Something like an ancestor being found in large animal populations in china, where it’s clear that was before mid 2019 ish, would probably be enough for me to swing to the zoonosis side.
@LukeShadwell Worth looking at this when it comes to what's already been sampled in nature: https://pmc.ncbi.nlm.nih.gov/articles/PMC10369958/
Importantly, what's left to be explained is not only the furin cleavage site. There are other differences between "RecCA" (the common ancestor of SARS-CoV-2 and viruses sampled in bats and pangolin) that zero people would've thought to engineer in 2019.
Also importantly, the sequence around the furin cleavage site insert has only been sampled in animal viruses a handful of times. Very low N to expect to find the rare thing that was either subject to positive selection in an intermediate host or was acquired during transmission in an intermediate host that happened to fit the Goldilocks criteria for being a vector for both bat- and human-infecting SARS-like viruses.
https://pca.st/episode/8e59f321-d674-4049-8871-37835025cf18
https://youtu.be/5d-eqdRSx7Y?si=B5lIKHNAlXeS1EFX
Manifold Podcast Steve Hsu always conducts great interviews with interesting guests.
Jim Haslam author COVID-19 mystery solved.
@George Fascinating that Steve Hsu has only had 2 covid origins guests on and they both blame America, not China, for a lab leak. Maybe there's some kind of bias in how Steve thinks about China?
(Before Jim Haslam, Steve had Jeffrey Sachs on. Jeffrey Sachs is so pro-China that even DRASTIC questions his motives:
@PeterMillerc030 I assumed you were making good faith arguments on here, unlike a certain commentator. I was wrong.
@George What's bad faith about that?
There are dozens of different lab leak theories that are all mutually exclusive. Like, Ron Unz thinks covid is an American bioweapon launched against China. Li Meng Yan thinks it was a Chinese bioweapon. Many other people think it was not a bioweapon, but a leaked lab project.
Jim Haslam thinks it's an American lab project carried out in Wuhan, by one western scientist, and the Chinese scientists at the WIV don't know about it. Haslam spends most of his time on Twitter arguing against other pro-lab leak accounts, telling them that their lab leak theories don't make sense.

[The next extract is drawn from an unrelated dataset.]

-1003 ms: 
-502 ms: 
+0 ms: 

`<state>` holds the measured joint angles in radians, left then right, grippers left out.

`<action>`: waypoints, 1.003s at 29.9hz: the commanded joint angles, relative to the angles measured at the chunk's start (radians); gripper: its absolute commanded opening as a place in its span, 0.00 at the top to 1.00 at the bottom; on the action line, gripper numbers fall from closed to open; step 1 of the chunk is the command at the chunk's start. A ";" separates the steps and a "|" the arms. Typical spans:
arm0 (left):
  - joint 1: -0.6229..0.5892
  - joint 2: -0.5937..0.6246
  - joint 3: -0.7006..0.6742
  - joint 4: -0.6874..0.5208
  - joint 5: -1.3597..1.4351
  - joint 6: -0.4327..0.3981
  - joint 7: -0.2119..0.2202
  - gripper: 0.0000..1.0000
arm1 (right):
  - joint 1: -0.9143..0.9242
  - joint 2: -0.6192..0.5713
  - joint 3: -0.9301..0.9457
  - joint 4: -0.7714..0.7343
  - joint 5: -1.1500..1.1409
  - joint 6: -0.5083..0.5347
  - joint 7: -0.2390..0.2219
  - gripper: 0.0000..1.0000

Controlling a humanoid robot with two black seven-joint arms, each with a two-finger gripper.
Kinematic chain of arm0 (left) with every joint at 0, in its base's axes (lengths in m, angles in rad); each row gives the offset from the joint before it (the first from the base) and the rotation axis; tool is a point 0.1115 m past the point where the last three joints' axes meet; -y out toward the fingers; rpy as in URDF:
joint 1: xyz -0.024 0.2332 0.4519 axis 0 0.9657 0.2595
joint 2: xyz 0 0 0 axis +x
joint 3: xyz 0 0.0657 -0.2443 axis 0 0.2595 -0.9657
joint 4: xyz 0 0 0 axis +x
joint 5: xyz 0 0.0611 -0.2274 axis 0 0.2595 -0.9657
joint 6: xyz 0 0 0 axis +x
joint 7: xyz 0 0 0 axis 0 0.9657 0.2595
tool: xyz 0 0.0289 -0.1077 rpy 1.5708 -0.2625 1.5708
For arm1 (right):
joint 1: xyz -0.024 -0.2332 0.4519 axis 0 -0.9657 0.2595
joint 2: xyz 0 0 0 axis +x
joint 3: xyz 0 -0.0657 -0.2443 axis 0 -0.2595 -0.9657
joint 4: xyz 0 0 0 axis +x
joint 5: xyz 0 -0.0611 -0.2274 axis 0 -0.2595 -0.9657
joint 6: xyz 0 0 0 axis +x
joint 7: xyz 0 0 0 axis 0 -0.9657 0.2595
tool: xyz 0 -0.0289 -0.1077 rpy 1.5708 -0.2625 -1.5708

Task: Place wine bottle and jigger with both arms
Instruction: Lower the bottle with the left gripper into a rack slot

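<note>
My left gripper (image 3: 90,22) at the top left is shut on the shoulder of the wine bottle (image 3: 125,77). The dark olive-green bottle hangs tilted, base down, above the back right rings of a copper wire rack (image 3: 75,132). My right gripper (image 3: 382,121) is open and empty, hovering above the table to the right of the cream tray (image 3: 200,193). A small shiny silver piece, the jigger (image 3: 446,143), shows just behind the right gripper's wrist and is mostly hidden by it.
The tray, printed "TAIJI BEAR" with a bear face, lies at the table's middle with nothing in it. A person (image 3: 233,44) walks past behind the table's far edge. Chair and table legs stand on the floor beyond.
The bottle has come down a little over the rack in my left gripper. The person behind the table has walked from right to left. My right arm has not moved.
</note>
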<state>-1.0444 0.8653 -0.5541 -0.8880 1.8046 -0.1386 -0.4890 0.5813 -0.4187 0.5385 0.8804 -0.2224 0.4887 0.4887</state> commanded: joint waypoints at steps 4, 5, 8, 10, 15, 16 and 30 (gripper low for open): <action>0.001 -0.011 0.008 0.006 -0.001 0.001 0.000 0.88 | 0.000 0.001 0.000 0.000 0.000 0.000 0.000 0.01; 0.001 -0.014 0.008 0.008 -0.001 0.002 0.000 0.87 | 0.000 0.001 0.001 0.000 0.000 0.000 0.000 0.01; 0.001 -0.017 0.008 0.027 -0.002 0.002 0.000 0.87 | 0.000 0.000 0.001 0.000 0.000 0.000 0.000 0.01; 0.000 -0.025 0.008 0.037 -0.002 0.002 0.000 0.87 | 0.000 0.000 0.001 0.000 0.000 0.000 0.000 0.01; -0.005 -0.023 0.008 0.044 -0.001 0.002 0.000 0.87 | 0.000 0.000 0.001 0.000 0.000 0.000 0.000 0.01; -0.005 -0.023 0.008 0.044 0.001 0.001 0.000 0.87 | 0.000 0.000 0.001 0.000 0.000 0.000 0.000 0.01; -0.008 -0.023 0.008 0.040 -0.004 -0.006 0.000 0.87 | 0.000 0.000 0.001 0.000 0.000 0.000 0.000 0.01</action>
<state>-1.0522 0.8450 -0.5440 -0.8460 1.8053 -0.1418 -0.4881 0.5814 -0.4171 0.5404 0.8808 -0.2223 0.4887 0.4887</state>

Jeffrey Sachs is more vague about what his theory is, but he mostly emphasizes that covid was made with "US biotechnology", and he puts more blame on UNC and Fauci than on China. I think he's even veered into some more specific ideas like "covid was designed in a lab in Montana". Sachs is also a pro-China shill, as Billy's thread documents: he's pro-China and anti-US in almost every political issue and shows up on Chinese media.
If you don't understand the distinctions between what all these people are selling, then you're a badly educated mark for these conspiracy theories.

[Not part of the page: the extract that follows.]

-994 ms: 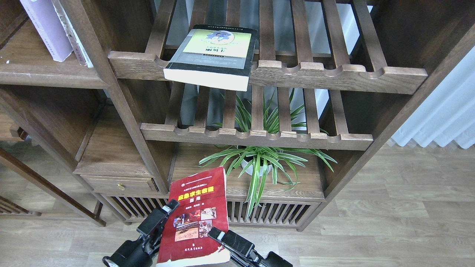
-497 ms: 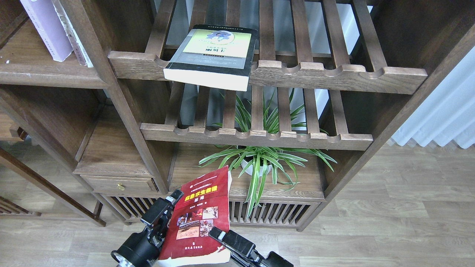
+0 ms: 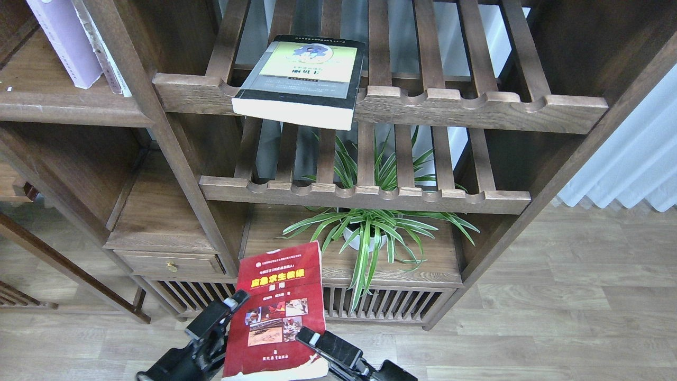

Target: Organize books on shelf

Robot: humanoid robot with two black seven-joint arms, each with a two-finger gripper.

As for Steve, I don't know. I've met him once, he seemed like a good guy. It was pre-pandemic, so we mostly just talked about IQ research. I follow him on Twitter and have listened to his podcast a few times. His politics are kind of hard to parse, but he frequently talks about US and Chinese competition, is very positive on China overtaking the US lead, and he's become sort of pro-MAGA I think mostly based on criticizing the US position in Ukraine.
Anyways, he could host anyone on this issue. He could host scientists who believe in zoonosis. He could host mainstream lab leakers like Ridley and Chan who blame the WIV. Instead, he hosted 2 people that blame US scientists, one of whom is clearly a pro-China shill.
What drove that choice? Political bias? Desire to host obscure opinions? Those guests sought him out? Something else? I'd assume that Steve is smart enough to know the difference between all these theories.